Rethinking the role of BI

Increasingly, the companies have questioned the importance of the BI teams in the delivery of value to business and also to be more effective and strategic to organizations. Wayne Eckerson wrote a great post on the role of BI in his blog at The Data Warehousing Institute (TDWI), entitled Evolving Your BI Team from a Data Provider to a Solutions Provider. He commented about a Jill Dyche's presentation at TDWI’s BI Executive Summit, where she explained that BI teams can either serve as "data providers" or "solutions providers." Data providers focus on delivering data in the form of data warehouses, data marts, cubes, and semantic layers that can be used by BI developers in the business units to create reports and analytic applications. Solutions providers, on the other hand, go one step further, by working hand-in-hand with the divisions to develop BI solutions.

Eckerson believes that BI teams must evolve into the role of solutions provider if they want to succeed long term. They must interface directly with the business, serving as a strategic partner that advises the business on how to leverage data and BI capabilities to solve business problems and capitalize on business opportunities.

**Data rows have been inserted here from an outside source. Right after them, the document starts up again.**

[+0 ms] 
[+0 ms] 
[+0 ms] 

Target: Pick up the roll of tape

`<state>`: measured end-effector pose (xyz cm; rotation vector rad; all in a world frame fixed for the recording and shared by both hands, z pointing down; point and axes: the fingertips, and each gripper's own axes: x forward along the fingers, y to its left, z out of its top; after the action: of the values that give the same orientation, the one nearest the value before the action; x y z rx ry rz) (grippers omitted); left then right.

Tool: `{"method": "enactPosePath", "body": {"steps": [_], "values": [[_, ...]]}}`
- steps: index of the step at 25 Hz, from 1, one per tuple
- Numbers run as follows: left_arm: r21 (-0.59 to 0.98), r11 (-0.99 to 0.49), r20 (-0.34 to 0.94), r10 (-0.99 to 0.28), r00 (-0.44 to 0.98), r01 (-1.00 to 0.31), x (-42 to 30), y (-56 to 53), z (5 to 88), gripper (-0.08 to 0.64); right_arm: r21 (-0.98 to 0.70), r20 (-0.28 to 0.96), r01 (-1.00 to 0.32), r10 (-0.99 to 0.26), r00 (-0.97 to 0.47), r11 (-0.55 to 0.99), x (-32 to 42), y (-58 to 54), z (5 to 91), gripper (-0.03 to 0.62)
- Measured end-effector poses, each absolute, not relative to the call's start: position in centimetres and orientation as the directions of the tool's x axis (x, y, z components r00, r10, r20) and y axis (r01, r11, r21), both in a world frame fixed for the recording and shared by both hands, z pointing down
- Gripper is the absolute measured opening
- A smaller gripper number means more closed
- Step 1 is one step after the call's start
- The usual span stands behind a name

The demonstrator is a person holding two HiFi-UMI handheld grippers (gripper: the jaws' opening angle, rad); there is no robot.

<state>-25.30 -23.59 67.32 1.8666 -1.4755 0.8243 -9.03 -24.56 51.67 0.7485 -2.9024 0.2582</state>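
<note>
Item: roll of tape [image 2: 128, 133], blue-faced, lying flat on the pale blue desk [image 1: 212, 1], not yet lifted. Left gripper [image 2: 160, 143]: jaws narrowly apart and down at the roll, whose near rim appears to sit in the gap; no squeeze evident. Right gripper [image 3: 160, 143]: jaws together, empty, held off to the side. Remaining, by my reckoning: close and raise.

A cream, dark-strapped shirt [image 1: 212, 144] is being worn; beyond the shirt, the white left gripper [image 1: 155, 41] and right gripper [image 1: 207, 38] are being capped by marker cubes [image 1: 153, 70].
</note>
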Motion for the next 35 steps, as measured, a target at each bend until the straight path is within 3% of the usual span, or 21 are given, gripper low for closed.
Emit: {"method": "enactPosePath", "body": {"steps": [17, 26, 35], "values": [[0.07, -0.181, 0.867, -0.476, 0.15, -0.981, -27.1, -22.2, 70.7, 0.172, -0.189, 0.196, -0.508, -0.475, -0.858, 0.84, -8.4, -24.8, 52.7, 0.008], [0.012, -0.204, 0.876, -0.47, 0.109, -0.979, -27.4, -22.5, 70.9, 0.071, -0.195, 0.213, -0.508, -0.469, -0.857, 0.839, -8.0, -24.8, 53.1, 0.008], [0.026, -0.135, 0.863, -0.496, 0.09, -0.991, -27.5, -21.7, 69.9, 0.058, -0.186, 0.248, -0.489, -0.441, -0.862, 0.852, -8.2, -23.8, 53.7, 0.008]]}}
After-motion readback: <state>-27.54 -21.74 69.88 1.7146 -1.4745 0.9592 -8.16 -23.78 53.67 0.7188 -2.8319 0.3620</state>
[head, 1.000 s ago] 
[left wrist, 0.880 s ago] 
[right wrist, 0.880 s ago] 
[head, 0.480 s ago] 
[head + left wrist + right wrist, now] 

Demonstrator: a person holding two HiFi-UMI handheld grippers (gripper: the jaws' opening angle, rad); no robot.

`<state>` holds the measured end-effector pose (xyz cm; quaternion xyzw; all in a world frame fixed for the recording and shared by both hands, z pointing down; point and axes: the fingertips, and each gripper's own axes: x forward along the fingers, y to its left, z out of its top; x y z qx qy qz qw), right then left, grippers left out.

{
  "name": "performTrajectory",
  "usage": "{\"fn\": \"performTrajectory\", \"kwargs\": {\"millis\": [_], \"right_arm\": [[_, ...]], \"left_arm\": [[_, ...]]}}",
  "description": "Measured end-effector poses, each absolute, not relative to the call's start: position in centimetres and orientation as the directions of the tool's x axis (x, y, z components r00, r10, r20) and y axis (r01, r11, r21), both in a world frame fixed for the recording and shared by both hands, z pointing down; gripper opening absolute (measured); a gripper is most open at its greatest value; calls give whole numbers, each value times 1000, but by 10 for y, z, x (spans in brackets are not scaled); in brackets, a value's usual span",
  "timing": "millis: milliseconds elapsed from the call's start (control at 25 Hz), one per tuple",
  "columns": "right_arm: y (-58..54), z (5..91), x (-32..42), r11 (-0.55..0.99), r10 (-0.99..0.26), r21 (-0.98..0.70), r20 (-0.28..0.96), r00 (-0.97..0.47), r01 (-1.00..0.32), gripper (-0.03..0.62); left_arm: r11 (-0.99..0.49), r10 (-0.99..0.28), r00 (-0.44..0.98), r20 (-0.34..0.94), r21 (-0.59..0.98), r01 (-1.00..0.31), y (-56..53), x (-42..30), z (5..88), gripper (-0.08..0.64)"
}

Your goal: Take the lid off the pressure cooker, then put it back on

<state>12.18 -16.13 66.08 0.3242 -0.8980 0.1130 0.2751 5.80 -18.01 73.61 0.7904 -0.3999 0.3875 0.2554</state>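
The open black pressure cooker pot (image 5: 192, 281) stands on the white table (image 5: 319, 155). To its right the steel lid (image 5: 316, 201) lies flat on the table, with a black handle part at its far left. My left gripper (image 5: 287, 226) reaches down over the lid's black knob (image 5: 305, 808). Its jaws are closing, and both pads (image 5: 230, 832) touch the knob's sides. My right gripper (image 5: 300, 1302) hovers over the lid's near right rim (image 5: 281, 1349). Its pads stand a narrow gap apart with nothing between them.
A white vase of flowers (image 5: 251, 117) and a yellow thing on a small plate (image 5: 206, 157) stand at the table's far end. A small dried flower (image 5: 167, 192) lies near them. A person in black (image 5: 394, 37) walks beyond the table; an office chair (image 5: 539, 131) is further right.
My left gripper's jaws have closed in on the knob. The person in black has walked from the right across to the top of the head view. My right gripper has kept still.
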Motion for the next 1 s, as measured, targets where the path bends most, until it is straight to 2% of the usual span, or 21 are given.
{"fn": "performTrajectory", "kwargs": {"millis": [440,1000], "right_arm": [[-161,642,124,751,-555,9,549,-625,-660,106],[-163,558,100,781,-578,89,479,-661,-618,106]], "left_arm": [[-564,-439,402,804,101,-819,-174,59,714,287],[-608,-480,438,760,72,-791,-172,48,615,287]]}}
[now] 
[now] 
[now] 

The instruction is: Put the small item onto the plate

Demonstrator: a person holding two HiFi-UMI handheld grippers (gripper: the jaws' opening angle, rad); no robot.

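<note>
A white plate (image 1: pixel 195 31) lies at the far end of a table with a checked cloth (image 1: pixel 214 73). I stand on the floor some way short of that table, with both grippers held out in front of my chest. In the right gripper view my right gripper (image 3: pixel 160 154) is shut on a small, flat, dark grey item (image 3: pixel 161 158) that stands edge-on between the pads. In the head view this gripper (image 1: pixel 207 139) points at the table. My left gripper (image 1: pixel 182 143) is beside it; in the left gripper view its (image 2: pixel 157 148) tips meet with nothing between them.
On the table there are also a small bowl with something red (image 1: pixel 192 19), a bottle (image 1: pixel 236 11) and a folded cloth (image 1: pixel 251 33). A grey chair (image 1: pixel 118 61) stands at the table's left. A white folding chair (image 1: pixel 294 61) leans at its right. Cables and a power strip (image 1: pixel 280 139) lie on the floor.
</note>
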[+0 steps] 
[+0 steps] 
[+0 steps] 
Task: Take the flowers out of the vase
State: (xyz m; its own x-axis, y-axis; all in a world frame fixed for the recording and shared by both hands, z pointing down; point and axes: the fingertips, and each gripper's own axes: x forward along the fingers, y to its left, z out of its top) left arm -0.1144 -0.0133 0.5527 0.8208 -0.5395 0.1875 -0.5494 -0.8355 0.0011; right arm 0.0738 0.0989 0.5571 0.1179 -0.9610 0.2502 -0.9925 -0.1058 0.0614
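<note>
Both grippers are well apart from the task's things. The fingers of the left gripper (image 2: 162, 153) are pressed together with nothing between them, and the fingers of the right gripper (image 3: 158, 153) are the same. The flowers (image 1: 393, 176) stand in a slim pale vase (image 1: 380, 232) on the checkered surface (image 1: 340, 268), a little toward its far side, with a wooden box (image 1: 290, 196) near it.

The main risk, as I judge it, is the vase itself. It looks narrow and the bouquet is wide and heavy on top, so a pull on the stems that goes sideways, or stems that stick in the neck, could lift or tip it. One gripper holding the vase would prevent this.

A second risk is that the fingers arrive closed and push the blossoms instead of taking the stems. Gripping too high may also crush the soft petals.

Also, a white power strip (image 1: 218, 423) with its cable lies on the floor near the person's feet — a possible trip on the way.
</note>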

He wrote that historically, many BI teams become data providers by default because business units already have reporting and analysis capabilities, which they've developed over the years in the absence of corporate support. These business units are loathe to turn over responsibility for BI development to a nascent corporate BI group that doesn't know its business and wants to impose corporate standards for architecture, semantics, and data processing.

However, this separation of powers fails to deliver value, he commented. The business units lose skilled report developers, and they don’t follow systematic procedures for gathering requirements, managing projects, and developing software solutions. They end up deploying multiple tools, embedding logic into reports, and spawning multiple, inconsistent views of information. Most of all, they don’t recognize the data resources available to them, and they lack the knowledge and skills to translate data into robust solutions using new and emerging BI technologies and techniques, such as OLAP cubes, in-memory visualization, agile methods, dashboard, scorecards, and predictive analytics.

A corporate BI team needs to rethink its mission and the way it's organized. It needs to actively engage with the business and take some direct responsibility for delivering business solutions. To provide solutions assistance without adding budget, it will break down intra-organizational walls and cross-train specialists to serve on cross-functional project teams that deliver an entire solution from A to Z. The BI team will become more productive and before long eliminate the project backlog.

He commented about some successful cases where the companies have a high performance BI team. In one of them, for example, the BI is housed in an Information Management (IM) organization that reports to the CIO and is separate from the IT organization. The IM group consists of three subgroups: 1) the Data Management group, a data integration team that handles ETL work and data warehouse administration 2) the Information Delivery group, a BI and Performance Management team which purchases, installs, and manages BI and PM tools, provides training and solutions using reporting, OLAP, and predictive analytics capabilities; and 3) the IM Architecture group, that builds and maintains the IM architecture, which consists of the enterprise data warehouse, data marts, and data governance programs, as well as closed loop processing and the integration of structured and unstructured data.

Eckerson finished the article with the statement: "The message is clear: if you want to deliver value to your organization and assure yourself a long-term, fulfilling career at your company, then don’t be satisfied with being just a data provider. Make sure you evolve into a solutions provider that is viewed as a strategic partner to the business."

I agree with him, the BI team as a data provider can meet organizations, but the role of BI team as solution provider allows a more strategic role for BI and facilitates the delivery of value to business.